- **Work task**
Output the entire listing that follows verbatim.

....................

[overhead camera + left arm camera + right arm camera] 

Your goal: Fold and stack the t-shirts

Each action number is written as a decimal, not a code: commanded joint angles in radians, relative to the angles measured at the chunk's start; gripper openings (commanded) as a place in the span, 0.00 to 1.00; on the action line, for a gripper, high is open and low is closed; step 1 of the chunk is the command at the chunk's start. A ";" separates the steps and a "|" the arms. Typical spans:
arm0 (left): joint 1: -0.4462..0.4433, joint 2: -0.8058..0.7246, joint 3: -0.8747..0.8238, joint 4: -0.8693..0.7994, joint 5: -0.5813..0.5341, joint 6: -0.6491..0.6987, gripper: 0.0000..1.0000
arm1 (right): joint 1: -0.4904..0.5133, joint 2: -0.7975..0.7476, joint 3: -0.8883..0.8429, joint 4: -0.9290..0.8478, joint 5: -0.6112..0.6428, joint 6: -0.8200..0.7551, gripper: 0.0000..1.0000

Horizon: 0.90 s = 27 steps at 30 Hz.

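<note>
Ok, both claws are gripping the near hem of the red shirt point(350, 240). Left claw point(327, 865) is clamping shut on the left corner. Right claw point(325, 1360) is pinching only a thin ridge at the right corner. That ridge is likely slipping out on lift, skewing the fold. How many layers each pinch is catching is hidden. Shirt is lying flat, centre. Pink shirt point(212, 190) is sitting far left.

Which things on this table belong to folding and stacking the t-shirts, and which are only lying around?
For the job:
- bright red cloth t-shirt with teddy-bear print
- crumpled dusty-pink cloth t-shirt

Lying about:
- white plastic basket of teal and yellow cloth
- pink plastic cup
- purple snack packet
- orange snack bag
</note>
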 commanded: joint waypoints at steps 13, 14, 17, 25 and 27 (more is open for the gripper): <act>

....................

- **Task output**
[overhead camera + left arm camera + right arm camera] 

Your goal: Fold and stack the t-shirts

Each action number is written as a decimal, not a code: commanded joint angles in radians, relative to the angles measured at the chunk's start; gripper openings (commanded) as a place in the span, 0.00 to 1.00; on the action line, for a gripper, high is open and low is closed; step 1 of the chunk is the command at the chunk's start. A ";" separates the steps and a "|" the arms. Typical spans:
arm0 (left): joint 1: -0.4462..0.4433, joint 2: -0.8058..0.7246, joint 3: -0.8747..0.8238, joint 4: -0.8693..0.7994, joint 5: -0.5813..0.5341, joint 6: -0.6491..0.6987, gripper: 0.0000..1.0000
arm1 (right): joint 1: -0.4904..0.5133, joint 2: -0.7975..0.7476, joint 3: -0.8883..0.8429, joint 4: -0.9290..0.8478, joint 5: -0.6112..0.6428, joint 6: -0.8200..0.7551, gripper: 0.0000..1.0000

Horizon: 0.90 s = 27 steps at 30 Hz.

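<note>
Ok, both claws are gripping the near hem of the red shirt point(350, 240). Left claw point(327, 865) is clamping shut on the left corner. Right claw point(325, 1360) is pinching only a thin ridge at the right corner. That ridge is likely slipping out on lift, skewing the fold. How many layers each pinch is catching is hidden. Shirt is lying flat, centre. Pink shirt point(212, 190) is sitting far left.

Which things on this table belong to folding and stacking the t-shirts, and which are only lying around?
For the job:
- bright red cloth t-shirt with teddy-bear print
- crumpled dusty-pink cloth t-shirt

Lying about:
- white plastic basket of teal and yellow cloth
- pink plastic cup
- purple snack packet
- orange snack bag
</note>
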 commanded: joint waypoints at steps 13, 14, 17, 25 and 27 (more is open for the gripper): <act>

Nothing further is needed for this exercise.